Some had told him they didn’t hold him responsible, said how they understood
that service meant risk, that they didn’t blame him for making everyone take
the shot.

Those were the ones that kept him from sleeping.

“Two weeks, sir.”

“And the Weiran tissue samples?”

“The retrovirus won’t work on them, so they can’t be
inoculated, but they’re just as vulnerable to the plague as we are. Midgaard
are completely immune.”

“Quarantine?”

“Yes, sir, at least four days after the last victim on any
ship is identified.”

Towers stared up at the planet for a long moment. “I
appreciate the role you’ve played in this, Doctor. It’s not an easy thing to
give someone a shot that may kill them, but it’s got to be a damn sight harder
to give one that you
know
will kill a patient.”

Angel of Death,
the researcher thought.
That’s
what they call me on this ship.
He shuddered.
If they only knew the
whole story…

“Inbound contact!” A voice rang out over the bridge
monitors. “Four-eighty-two units over one-sixty-seven by thirty-one degrees.
Contact is a locally-registered orbital tender. No response to hails.”

“Launch ready five and divert the CAP to intercept,” Towers
ordered as he crossed to the port side of the bridge wing, leaning low against
a strut as he strained to see the offending craft. “He’s getting too damned
close.” He opened a channel on his wrist pad. “CAP, this is fleet command, make
it clear he’s not welcome.”

“Roger, command,” a terse voice replied over the monitors.
“Firing across his bow.” A muted, throaty buzz sounded through the bridge as
the interceptor’s rotary cannon opened up in a warning shot. Weapons made no noise
in space, unless you happened to hear them from inside the attacking vessel.

“Ready five is away, moving to take up combat air patrol,”
an officer in the CIC reported.

“Contact still on approach vector,” the sensor coordinator
advised.

“CAP, fleet command, splash the inbound,” Towers ordered.

“What if this is all just an innocent mistake?” Dwight asked
the admiral, surprising even himself at his outburst. Perhaps he had simply
seen too much useless death lately.

“No such thing as an innocent mistake anymore, Doctor. You
start allowing for those and, sure as hell, one of ‘em will get you killed one
day. We’ve lost eight ships already to attacks that started out looking like
innocent mistakes.”

“Fleet, CAP. Contact destroyed. Pulling back to ready
pos
…”

“Distortion alert!” a loud voice nearly matched its enhanced
volume on the monitors. “Same coordinates as the contact.”
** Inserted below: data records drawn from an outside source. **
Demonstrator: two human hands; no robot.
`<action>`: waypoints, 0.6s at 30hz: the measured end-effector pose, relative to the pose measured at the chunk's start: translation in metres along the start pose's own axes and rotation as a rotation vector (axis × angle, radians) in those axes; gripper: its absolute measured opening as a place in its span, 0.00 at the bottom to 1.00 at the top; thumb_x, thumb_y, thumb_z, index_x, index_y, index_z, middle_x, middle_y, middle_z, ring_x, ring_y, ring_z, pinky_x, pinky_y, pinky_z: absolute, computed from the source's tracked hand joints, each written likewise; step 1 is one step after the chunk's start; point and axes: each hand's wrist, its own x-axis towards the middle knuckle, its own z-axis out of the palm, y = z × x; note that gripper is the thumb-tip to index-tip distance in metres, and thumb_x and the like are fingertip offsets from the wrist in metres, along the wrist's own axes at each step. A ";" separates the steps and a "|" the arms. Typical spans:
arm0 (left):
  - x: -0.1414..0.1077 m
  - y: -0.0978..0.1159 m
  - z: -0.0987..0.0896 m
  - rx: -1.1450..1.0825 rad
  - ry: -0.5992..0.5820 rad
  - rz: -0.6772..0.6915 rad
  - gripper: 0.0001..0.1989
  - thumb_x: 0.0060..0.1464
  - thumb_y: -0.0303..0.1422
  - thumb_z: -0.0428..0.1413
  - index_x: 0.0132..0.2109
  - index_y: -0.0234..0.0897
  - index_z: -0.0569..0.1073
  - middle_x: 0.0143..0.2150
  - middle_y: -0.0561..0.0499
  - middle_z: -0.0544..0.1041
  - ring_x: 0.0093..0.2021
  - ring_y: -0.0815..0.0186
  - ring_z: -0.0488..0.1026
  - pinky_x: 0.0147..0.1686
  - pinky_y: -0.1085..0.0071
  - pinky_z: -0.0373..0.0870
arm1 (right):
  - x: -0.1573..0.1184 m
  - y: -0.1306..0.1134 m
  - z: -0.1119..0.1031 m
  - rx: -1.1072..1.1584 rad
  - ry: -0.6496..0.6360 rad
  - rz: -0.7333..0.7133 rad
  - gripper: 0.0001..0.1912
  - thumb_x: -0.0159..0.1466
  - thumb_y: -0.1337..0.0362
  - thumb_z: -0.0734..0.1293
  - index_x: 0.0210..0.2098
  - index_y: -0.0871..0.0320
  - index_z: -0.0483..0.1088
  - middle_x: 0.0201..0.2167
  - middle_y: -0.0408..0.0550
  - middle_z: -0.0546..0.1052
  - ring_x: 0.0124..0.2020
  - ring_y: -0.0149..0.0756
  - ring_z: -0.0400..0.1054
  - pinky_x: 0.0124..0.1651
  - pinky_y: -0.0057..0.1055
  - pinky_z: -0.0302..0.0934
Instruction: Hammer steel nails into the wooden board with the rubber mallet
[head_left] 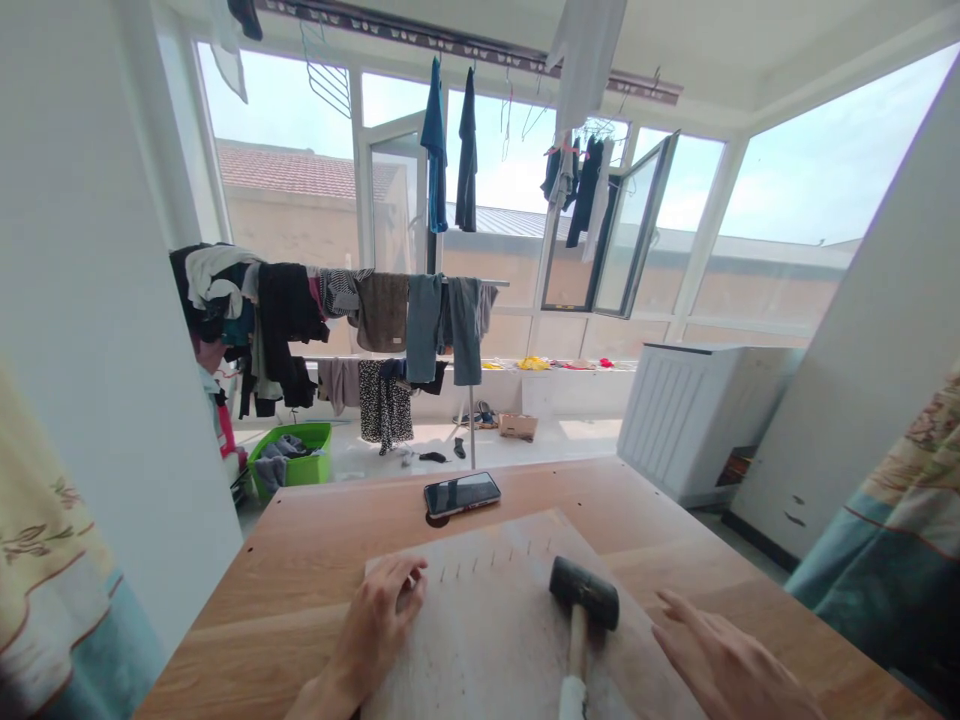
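A pale wooden board (480,630) lies at a slant on the table. Several thin nails (475,567) stand in a row across its far part. My left hand (382,615) rests on the board's left edge, its fingers loosely curved with a gap at the thumb and nothing seen in them. On the right half of the board lies a mallet (585,592) with a black head and a light handle pointing toward me. My right hand (727,650) is beside the board's right edge, fingers stretched out, holding nothing and apart from the mallet.
A phone (462,493) lies on the wooden table (315,530) beyond the board. Past the table stand a drying rack with clothes (382,310), a green basket (307,465) and a white appliance (675,420). Curtains (877,540) hang at both sides.
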 end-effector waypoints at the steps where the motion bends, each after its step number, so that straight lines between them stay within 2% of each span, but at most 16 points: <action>1: 0.000 0.000 0.000 -0.008 0.003 0.008 0.09 0.63 0.32 0.51 0.43 0.40 0.77 0.39 0.48 0.80 0.39 0.62 0.78 0.43 0.67 0.74 | 0.016 -0.011 -0.003 0.014 0.007 0.034 0.18 0.67 0.58 0.60 0.51 0.51 0.77 0.49 0.52 0.83 0.47 0.48 0.79 0.44 0.41 0.75; 2: 0.000 0.000 0.000 -0.013 0.002 0.016 0.09 0.63 0.32 0.51 0.42 0.40 0.77 0.39 0.49 0.80 0.39 0.62 0.78 0.42 0.67 0.75 | 0.034 -0.022 -0.007 0.031 0.010 0.060 0.19 0.70 0.56 0.59 0.55 0.53 0.74 0.50 0.52 0.82 0.48 0.44 0.79 0.46 0.38 0.75; 4: -0.001 -0.001 0.001 -0.018 -0.002 0.027 0.09 0.63 0.32 0.51 0.41 0.41 0.77 0.38 0.49 0.80 0.38 0.63 0.78 0.41 0.69 0.75 | 0.070 -0.046 -0.016 0.187 -0.089 0.114 0.20 0.72 0.54 0.59 0.57 0.52 0.72 0.55 0.51 0.79 0.54 0.41 0.75 0.55 0.37 0.71; 6: 0.000 -0.002 0.002 -0.020 -0.005 0.026 0.10 0.64 0.32 0.51 0.40 0.41 0.77 0.38 0.49 0.80 0.38 0.63 0.78 0.41 0.69 0.74 | 0.105 -0.066 -0.023 0.311 -0.182 0.094 0.21 0.72 0.54 0.58 0.60 0.51 0.70 0.59 0.49 0.76 0.59 0.42 0.71 0.60 0.40 0.66; 9: 0.000 -0.005 0.004 -0.014 0.000 0.016 0.10 0.63 0.33 0.51 0.41 0.41 0.78 0.39 0.49 0.80 0.39 0.62 0.78 0.41 0.68 0.75 | 0.144 -0.086 -0.025 0.354 -0.334 0.100 0.23 0.71 0.55 0.59 0.62 0.56 0.69 0.60 0.54 0.74 0.62 0.47 0.67 0.64 0.43 0.60; 13: -0.001 -0.006 0.005 -0.020 0.013 0.014 0.10 0.63 0.33 0.51 0.41 0.41 0.78 0.38 0.49 0.80 0.38 0.62 0.78 0.41 0.68 0.75 | 0.173 -0.101 -0.008 0.303 -0.514 0.096 0.22 0.68 0.60 0.63 0.59 0.60 0.73 0.57 0.58 0.77 0.59 0.50 0.70 0.60 0.40 0.61; 18: 0.000 -0.005 0.005 -0.029 0.034 0.019 0.10 0.62 0.33 0.52 0.40 0.41 0.78 0.37 0.49 0.81 0.38 0.62 0.78 0.40 0.69 0.75 | 0.183 -0.116 0.016 0.235 -0.517 0.121 0.15 0.64 0.69 0.64 0.46 0.60 0.79 0.44 0.58 0.83 0.50 0.49 0.75 0.49 0.34 0.63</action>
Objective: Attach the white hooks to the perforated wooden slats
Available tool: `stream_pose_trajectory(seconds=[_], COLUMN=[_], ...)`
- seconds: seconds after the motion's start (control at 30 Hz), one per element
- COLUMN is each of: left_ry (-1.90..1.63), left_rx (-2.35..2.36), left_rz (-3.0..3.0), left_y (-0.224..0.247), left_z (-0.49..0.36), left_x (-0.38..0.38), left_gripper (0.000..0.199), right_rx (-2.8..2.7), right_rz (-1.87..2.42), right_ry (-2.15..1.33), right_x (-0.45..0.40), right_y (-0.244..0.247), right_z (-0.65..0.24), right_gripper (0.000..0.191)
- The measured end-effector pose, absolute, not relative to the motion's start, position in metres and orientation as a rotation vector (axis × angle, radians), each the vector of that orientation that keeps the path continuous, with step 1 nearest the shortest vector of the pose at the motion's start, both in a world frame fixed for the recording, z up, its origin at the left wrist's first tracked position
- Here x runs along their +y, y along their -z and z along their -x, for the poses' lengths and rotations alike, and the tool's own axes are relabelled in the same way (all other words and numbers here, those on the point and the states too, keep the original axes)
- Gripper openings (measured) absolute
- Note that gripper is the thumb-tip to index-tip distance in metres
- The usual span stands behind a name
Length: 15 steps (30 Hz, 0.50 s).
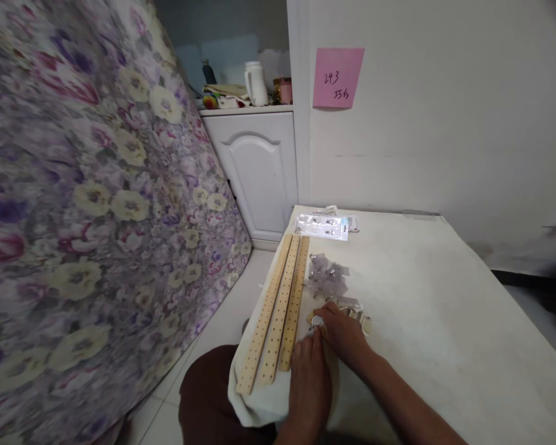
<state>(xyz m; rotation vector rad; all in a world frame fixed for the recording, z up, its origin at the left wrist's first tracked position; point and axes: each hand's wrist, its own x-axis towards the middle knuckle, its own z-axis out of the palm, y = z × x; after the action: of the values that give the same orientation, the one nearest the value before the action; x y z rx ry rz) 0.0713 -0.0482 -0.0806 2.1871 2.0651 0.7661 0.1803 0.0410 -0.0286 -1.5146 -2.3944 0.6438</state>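
Observation:
Close together over the near left part of the cloth-covered table are my two hands. My right hand [340, 330] is closed in a pinch on a small white piece [317, 321], its exact kind too small to tell. My left hand [309, 368] has its fingers pressed together, tips meeting the right hand beside that piece; what they grip is hidden. A bit of light wood [310, 317] shows by the right fingertips. Left of my hands lie three long wooden strips with rows of holes [283, 309]. Just beyond are small clear plastic bags [327, 276] and several small beige pieces [365, 324].
A clear blister pack [322, 226] lies at the table's far end. The pale tablecloth [426, 296] stretches to the right. A floral curtain [92, 235] hangs at left. Behind stand a white cabinet [262, 167] with a white jug [256, 84] and a wall with a pink note [338, 78].

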Motion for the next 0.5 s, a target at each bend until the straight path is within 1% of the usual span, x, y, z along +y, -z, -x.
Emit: stream_pose_trajectory(seconds=[0.13, 0.3, 0.5], left_ry=[-0.756, -0.707, -0.753], left_rx=[2.073, 2.066, 2.070], left_rz=[-2.164, -2.147, -2.194], left_y=[0.080, 0.079, 0.083], left_z=[-0.071, -0.071, -0.070], left_x=[-0.048, -0.047, -0.049], left_gripper=[0.056, 0.053, 0.054], right_rx=[-2.376, -2.275, -2.210], right_rz=[1.504, 1.429, 1.452], right_ry=[-0.656, -0.700, -0.728], right_x=[0.040, 0.039, 0.041], right_y=[0.030, 0.036, 0.039], right_z=[-0.181, -0.182, -0.181], right_gripper=[0.030, 0.035, 0.035])
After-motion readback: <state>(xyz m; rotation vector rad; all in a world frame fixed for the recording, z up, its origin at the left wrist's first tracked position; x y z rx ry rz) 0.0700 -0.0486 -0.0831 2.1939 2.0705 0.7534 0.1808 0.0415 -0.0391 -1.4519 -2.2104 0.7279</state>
Before Dwight could even ask what a ‘distortion alert’ was,
the windows on the bridge went dark, obliterating the view of the planet and
ships. Even with the darkening, the flash of an inbound arrival left spots in
his vision.

Ships on long voyages mostly used distortion drives that
compressed space in front of them while dilating it behind. The ship
essentially sat still while ‘moving’ space past them at incredible velocities.
That distortion was detectable, giving a very slight warning of inbound
traffic. Any warning was better than none because the compressed space at the
leading end tended to pick up any cosmic debris between points A and B. That
debris was released in a deadly plume of plasma on drop-out.

It made a hell of a weapon.

“That was right on top of the original contact,” the sensor
coordinator advised as the windows returned to normal, showing a massive, boxy
vessel. “Krorian freighter. Expired registry. Nowhere near the inbound
corridors for this system.”

“CAP, command. Target engines and bridge,” Towers ordered.

“Roger, command. This is Zulu call sign. Flight leader was
too close to the drop wash. We lost him.” Even as she advised command of the
loss, the buzz of weapons indicated she was following her latest orders.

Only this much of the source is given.